3.1 The Performance Period shall be the period commencing on [DATE] and ending on [DATE].
3.2 The number of Performance Units actually earned by the Grantee (the “Earned Performance Units”) will be determined at the end of the Performance Period based on the level of achievement of the Performance Goals in accordance with Exhibit A.
3.3 Promptly following completion of the Performance Period (and no later than [thirty (30) days] following the end of the Performance Period), the Committee will review and certify in writing (a) whether, and to what extent, the Performance Goals for the Performance Period have been achieved, and (b) the number of Earned Performance Units, if any. All determinations of whether Performance Goals have been achieved, the number of Earned Performance Units, and all other matters related to this Section 3 shall be made by the Committee in its sole discretion, and determination shall be final, conclusive and binding on the Grantee, and on all other persons.
4. Vesting.
4.1 The Performance Units are subject to forfeiture until they vest. Except as otherwise provided herein, the Performance Units will vest and become nonforfeitable on the last day of the Performance Period, subject to (a) the achievement of the minimum threshold Performance Goals for payout set forth in Exhibit A attached hereto, and (b) the Grantee has not incurred a Termination of Service as of the last day of the Performance Period. The number of Performance Units that vest and become payable under this Agreement shall be determined by the Committee based on the level of achievement of the Performance Goals set forth in Exhibit A.

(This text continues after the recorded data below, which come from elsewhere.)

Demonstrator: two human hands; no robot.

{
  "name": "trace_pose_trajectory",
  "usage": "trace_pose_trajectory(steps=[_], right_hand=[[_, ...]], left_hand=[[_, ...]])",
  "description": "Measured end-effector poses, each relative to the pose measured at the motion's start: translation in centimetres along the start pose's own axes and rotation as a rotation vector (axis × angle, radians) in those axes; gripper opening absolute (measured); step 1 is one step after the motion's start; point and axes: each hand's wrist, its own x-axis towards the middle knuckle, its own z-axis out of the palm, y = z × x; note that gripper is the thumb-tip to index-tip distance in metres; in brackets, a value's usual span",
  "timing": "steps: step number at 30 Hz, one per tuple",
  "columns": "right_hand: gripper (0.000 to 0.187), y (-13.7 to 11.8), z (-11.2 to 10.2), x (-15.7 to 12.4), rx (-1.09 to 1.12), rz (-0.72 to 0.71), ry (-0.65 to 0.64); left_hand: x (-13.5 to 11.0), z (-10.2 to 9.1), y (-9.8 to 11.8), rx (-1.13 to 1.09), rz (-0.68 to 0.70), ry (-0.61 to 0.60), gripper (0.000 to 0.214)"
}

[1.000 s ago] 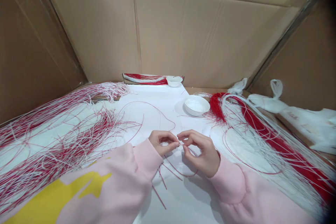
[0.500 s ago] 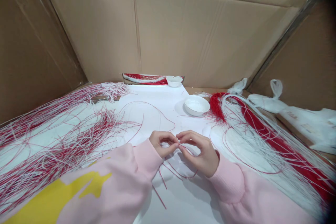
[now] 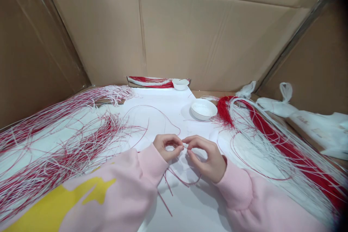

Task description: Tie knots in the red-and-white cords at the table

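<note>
My left hand (image 3: 168, 147) and my right hand (image 3: 207, 155) meet over the white sheet (image 3: 190, 203). Both pinch a thin cord (image 3: 185, 147) between thumb and forefinger, with a small gap between the fingertips. Where the cord runs inside the fingers is hidden. Below the hands, a red cord (image 3: 187, 182) curves across the sheet, near short red cord pieces (image 3: 165, 204). A long red cord (image 3: 160, 111) loops over the sheet beyond my hands. The white bowl (image 3: 203, 110) stands just past my right hand; its contents are hard to make out.
Bundles of red and white cords (image 3: 89, 148) spread along the left. To the right lie a red hank (image 3: 268, 127) and white strands (image 3: 288, 152). A smaller bowl (image 3: 180, 84) stands at the back. Plastic bags (image 3: 320, 130) sit far right, and cardboard walls (image 3: 174, 32) enclose the table.
My fingertips have drawn slightly apart, baring a short length of cord between them. The curved red cord below the hands has shifted a little to the left.
</note>
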Motion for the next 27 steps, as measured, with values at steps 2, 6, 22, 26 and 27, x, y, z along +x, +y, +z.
trace_pose_trajectory(steps=[2, 6, 22, 26, 27], right_hand=[[0.01, 0.1, 0.0, 0.1, -0.003, -0.029, 0.012], [0.011, 0.7, -0.7, 0.4, -0.011, -0.046, 0.078], [0.017, 5.1, -1.0, 0.9, -0.286, -0.094, -0.14], [0.018, 5.2, -1.2, 0.9, -0.303, -0.084, -0.13], [0.017, 5.2, -1.2, 0.9, -0.309, -0.083, -0.131]], left_hand=[[0.0, 0.0, 0.0, 0.002, -0.002, -0.002, 0.005], [0.0, 0.0, -0.1, 0.012, -0.042, -0.007, 0.008], [0.1, 0.0, -0.7, 0.087, -0.078, -0.057, 0.012], [0.0, 0.0, -0.6, 0.088, -0.093, -0.061, 0.012], [0.0, 0.0, -0.5, 0.09, -0.096, -0.063, 0.012]])
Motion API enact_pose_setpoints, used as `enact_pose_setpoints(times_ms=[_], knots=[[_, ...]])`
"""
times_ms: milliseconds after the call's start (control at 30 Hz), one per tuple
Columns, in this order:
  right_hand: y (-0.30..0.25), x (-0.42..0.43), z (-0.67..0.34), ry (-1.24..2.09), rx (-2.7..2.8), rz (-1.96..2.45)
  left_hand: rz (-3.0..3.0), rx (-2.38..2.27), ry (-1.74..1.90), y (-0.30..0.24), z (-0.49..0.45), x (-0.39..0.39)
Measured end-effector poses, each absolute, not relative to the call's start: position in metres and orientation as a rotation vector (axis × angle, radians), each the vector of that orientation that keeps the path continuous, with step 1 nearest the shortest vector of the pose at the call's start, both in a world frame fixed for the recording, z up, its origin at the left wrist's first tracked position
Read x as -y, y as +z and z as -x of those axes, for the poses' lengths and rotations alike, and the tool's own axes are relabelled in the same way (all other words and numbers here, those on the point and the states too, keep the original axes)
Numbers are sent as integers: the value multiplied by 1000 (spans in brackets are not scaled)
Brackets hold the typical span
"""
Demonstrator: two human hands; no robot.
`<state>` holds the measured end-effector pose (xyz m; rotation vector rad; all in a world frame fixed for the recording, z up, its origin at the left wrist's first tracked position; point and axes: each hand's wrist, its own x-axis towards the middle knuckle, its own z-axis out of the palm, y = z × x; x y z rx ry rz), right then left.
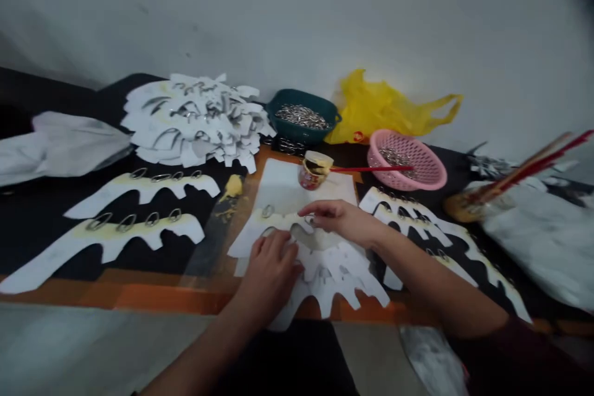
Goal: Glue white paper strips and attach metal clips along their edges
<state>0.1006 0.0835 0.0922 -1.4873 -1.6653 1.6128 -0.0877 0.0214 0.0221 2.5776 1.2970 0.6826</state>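
Observation:
In front of me lies a small pile of white scalloped cut-out pieces (325, 297), with the top piece (283, 221) smeared pale yellow along its upper edge. A metal ring (268, 211) stands on that edge at the left. My left hand (275, 266) rests on the top piece, its bent fingers close together and holding it down. At the same edge, my right hand (341, 219) pinches another metal ring between thumb and fingers; the fingertips partly hide it. Just beyond is a small tub of yellow paste (312, 174) with a red stick (371, 168) across it.
Ringed white pieces (153, 232) lie to the left, and more (417, 223) to the right. Behind are a heaped stack (195, 117), a green basket of rings (301, 130), a yellow bag (380, 105) and a pink basket (431, 173). A jar with sticks (457, 207) stands right.

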Motion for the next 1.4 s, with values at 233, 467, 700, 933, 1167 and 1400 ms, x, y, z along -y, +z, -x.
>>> enact_pose_setpoints(times_ms=[233, 467, 700, 933, 1167, 1400], knots=[[72, -108, -77, 1656, 1571, 1450, -2498, -1330, 550, 25, 89, -20], [61, -123, -63, 1177, 1988, 1561, -2504, -1346, 499, 22, 88, -23], [55, -133, -54, 969, 2235, 1680, -2541, -1356, 509, 18, 86, -26], [47, -138, -51, 895, 2286, 1687, -2556, -1362, 520, 18, 86, -27], [42, -140, -50, 854, 2314, 1678, -2555, -1352, 537, 19, 86, -26], [41, -139, -49, 832, 2326, 1667, -2521, -1363, 591, 29, 87, -24]])
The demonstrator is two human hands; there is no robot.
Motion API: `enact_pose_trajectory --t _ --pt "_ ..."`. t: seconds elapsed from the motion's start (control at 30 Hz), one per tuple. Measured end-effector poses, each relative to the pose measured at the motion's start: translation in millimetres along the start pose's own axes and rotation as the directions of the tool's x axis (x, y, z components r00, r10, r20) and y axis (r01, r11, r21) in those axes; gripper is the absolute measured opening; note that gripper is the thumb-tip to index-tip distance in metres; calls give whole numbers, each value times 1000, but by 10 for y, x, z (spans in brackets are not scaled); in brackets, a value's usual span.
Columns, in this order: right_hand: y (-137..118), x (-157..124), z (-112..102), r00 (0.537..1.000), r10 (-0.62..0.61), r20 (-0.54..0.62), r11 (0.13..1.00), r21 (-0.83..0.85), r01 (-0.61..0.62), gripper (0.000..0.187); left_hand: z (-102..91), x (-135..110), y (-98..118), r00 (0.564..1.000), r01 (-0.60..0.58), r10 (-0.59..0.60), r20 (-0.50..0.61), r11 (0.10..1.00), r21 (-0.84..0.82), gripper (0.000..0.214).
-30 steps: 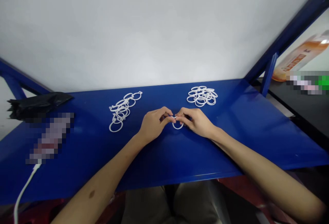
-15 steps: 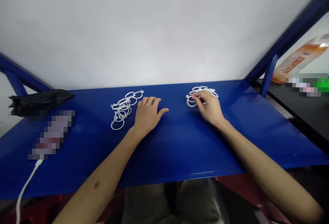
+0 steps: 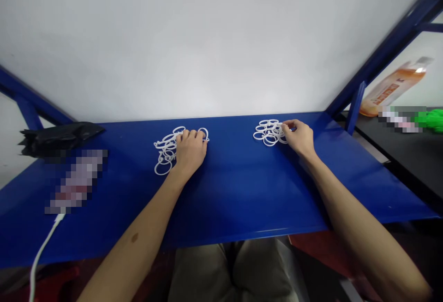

4.2 Upon the Grantee’s Termination of Service for any reason at any time before the end of the Performance Period, the Grantee’s unearned Performance Units shall be automatically forfeited upon such Termination of Service and neither the Company nor any affiliate shall have any further obligations to the Grantee under this Agreement.
4.3 The terms of the Plan will govern the Performance Units in the event of a Change in Control.1
5. Restrictions. Subject to any exceptions set forth in this Agreement or the Plan, during the Performance Period, the Performance Units or the rights relating thereto may not be assigned, alienated, pledged, attached, sold or otherwise transferred or encumbered by the Grantee. Any attempt to assign, alienate, pledge, attach, sell or otherwise transfer or encumber the Performance Units or the rights relating thereto during the Performance Period shall be wholly ineffective and, if any such attempt is made, the Performance Units will be forfeited by the Grantee and all of the Grantee’s rights to such Shares shall immediately terminate without any payment or consideration by the Company.
6. Payment. Payment in respect of Earned Performance Units shall be paid to the Grantee no later than March 15 of the calendar year following the calendar year in which such Performance Units become vested. The Committee, in its sole discretion, may pay Performance Units in the form of cash or in Shares (or a combination thereof) which have an aggregate Fair Market Value equal to the value of the Earned Performance Units. To the extent Shares are issued, such Shares may be granted subject to any restrictions that may be imposed by the Committee, including a Period of Restriction or mandatory deferral.
7. Rights as Shareholder. The Grantee shall not have any rights of a stockholder with respect to the Performance Units (including, without limitation, any voting rights or any right to dividends paid with respect to the Shares underlying such Performance Units).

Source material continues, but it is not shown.